Die Basilica wurde in Anlehnung an byzanthinische Vorbilder 1063–1094 erbaut, ihr Grundriss orientiert sich daher an einem griechischen Kreuz mit einem etwas längeren Westflügel. Eine zentrale Vierungskuppel und Kuppeln über den Kreuzarmen machen ihre imposante Gestalt aus, fünf Portale zeigen zur Piazza hin. Das Charakteristikum der Basilika sind die zahlreichen und bedeutenden Mosaiken, überwiegend aus dem 13. Jahrhundert, nach dem Sieg über Konstantinopel. Der Baukörper selbst ist - wie auch der Glockenturm - aus Ziegel. Auf diese Grundlage wurden Zementschichten aufgetragen in deren noch feuchte Oberfläche die Mosaiksteine eingelegt wurden. Die Mosaiken von San Marco zählen zu den flächenmäßig größten der Welt. Daneben ist noch der übliche überbordende Reichtum an Säulen, Marmor und Gold zu erwähnen...

Dass mit der Basilika ein so enormer Aufwand betrieben wurde, ist sicherlich seiner Eigenschaft als Staats- und Palastkirche der Dogen direkt neben dem Dogenpalast geschuldet. Ganz anders beim Bischofssitz: Er liegt - dem Machtanspruch der Republik Venedig entsprechend - bewußt ziemlich im Abseits auf der östlichen Insel Olivolo, bis ins 19. Jahrundert durch keinerlei Brücke mit der Stadt verbunden. Wenn das kein Affront war.

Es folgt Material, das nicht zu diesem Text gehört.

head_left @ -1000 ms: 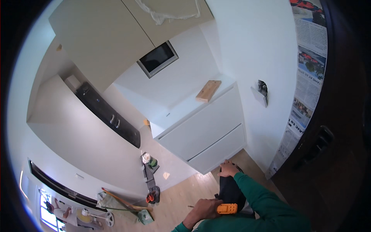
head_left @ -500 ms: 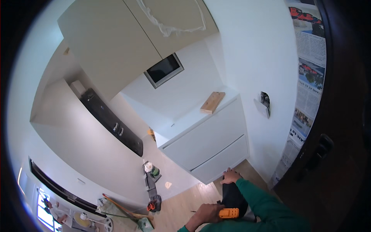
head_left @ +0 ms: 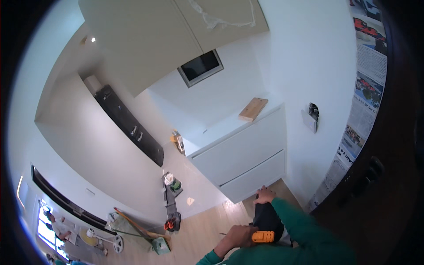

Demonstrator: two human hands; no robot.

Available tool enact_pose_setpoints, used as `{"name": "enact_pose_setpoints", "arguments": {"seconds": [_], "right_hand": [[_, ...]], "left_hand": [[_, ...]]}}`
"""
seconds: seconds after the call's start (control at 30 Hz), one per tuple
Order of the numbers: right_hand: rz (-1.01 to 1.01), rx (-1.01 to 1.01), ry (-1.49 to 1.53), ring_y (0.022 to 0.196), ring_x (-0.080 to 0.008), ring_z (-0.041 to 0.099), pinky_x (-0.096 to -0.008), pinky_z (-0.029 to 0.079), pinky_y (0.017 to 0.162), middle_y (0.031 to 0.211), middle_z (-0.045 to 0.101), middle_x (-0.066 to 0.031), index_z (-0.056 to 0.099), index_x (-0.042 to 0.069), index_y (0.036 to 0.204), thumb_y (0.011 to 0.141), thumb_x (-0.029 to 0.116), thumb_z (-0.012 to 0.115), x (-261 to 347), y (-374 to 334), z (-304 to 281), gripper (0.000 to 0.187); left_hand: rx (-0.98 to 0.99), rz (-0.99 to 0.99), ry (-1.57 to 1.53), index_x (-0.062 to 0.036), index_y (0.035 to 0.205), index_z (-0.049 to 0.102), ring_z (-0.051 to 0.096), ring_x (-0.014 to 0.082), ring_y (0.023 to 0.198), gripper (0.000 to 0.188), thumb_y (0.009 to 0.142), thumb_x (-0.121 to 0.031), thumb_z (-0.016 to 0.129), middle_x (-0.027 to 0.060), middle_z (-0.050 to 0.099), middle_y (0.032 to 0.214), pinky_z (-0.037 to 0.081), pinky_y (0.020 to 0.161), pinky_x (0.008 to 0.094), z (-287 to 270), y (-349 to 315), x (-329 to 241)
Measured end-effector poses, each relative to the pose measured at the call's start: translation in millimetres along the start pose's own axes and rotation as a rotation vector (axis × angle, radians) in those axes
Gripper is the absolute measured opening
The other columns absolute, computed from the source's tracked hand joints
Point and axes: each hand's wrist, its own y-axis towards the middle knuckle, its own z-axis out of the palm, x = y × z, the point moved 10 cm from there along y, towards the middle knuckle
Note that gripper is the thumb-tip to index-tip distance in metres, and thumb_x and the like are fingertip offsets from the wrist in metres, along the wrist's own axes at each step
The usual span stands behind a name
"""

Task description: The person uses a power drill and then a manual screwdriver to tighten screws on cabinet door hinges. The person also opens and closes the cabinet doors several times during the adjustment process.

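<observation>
My left hand [head_left: 240,236] is closed around a cordless drill, at the lower middle. Its orange-yellow end [head_left: 263,237] sticks out on the right of the fist, and a thin dark bit points left. The drill's grip is hidden by my fingers. My right hand [head_left: 265,195] lies over my knee in black trousers [head_left: 267,216], fingers loosely spread and holding no tool. Just beyond that hand stands a white drawer cabinet [head_left: 251,163]. On its top rests a short wooden board [head_left: 253,109].
A loose wall socket plate [head_left: 310,120] hangs from the right wall beside newspaper sheets [head_left: 369,79]. A can [head_left: 173,181] and orange-handled tool [head_left: 169,225] are on the floor at left. Farther off are a dustpan [head_left: 160,245], a fan [head_left: 118,243] and another person [head_left: 59,227].
The view has shifted slightly, so the cabinet and wall sit farther right and higher. My left hand still grips the drill, and my right hand remains on the knee.
</observation>
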Motion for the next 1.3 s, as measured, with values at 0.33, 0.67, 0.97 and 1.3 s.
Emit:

Uhrturm (Torre dell’Orologio)

Der Uhrturm stammt aus dem Jahre 1499. Seine astronomische Uhr zeigt die Mond- und Sonnenphasen und die Tierkreiszeichen an. Wer zur rechten Zeit ankommt oder die nötige Geduld aufbringt, sollte sich zur vollen Stunde hier einfinden, wenn zwei Bronzefiguren die Stundenglocke schlagen.

Prokuratien

Bis auf die östliche Schmalseite mit der Basilica ist die Piazza von erstaunlich einheitlichen Gebäuden umgeben. Dabei handelt es sich um ehemalige Verwaltungsgebäude der Republik Venedig, die sog. Prokuratien. Alt sind sie alle, dennoch heißen nur die nördlichen so, der südliche Gebäuderiegel wird "Neue Prokuratien" genannt. Die alten von 1514 an, die neuen von 1583 an errichtet - wie man sieht, hatte sich im Verlauf von zwei Generationen der Verwaltungbedarf verdoppelt, schon damals ein Zeichen für Fortschritt. Der westliche Abschluß ist dagegen fast schon hypermodern, wurde doch hier erst unter napoleonischer Herrschaft eine Kirche niedergerissen, um die beiden bestehenden Flügel architektonisch zu verbinden. Das Erdgeschoss der Prokurationen dient heute deutlich wichtigeren Zwecken, hier sind Läden und Cafes untergebracht, u.a. die zwei berühmtesten Cafés Venedigs, das Gran Caffè Quadri und das Caffè Florian (seit 1683). Abends spielen hier Musiker im ständigen Wechsel und man mag sich gar nicht entscheiden, wo es jetzt am romatischsten wäre einzukehren. Marcusplatz am Abend: ein must.

Campanile

Der freistehende Glockenturm der Basilica, der Campanile, wurde bereits im 12. Jahrhundert vollendet. Der Bedeutung der Seefahrt für Venedig entsprechend ist er natürlich nicht umsonst mit seiner imposanten Höhe von fast 99m errichtet worden, er diente als Landmarke und Leuchtfeuer. Nachdem er über die Jahrhunderte mehrere Brände und Erdbeben überstanden hatte, fiel er 1902 der Moderne zum Opfer. Neben der innen umlaufenden Rampe (keine Treppe!) wollte man einen Aufzug einbauen und hatte dafür Metallanker entfernt. Am Vormittag des 14. Juli fiel der Turm zu einem Haufen Ziegelschutt zusammen.  Die Stadt beschloss, ihn vollständig wieder aufzubauen "dov’era e com’era" (wo und wie er war). Was wir heute sehen, ist also eine 100%ige Rekonstruktion - eine sehr gelungene, darf man sagen.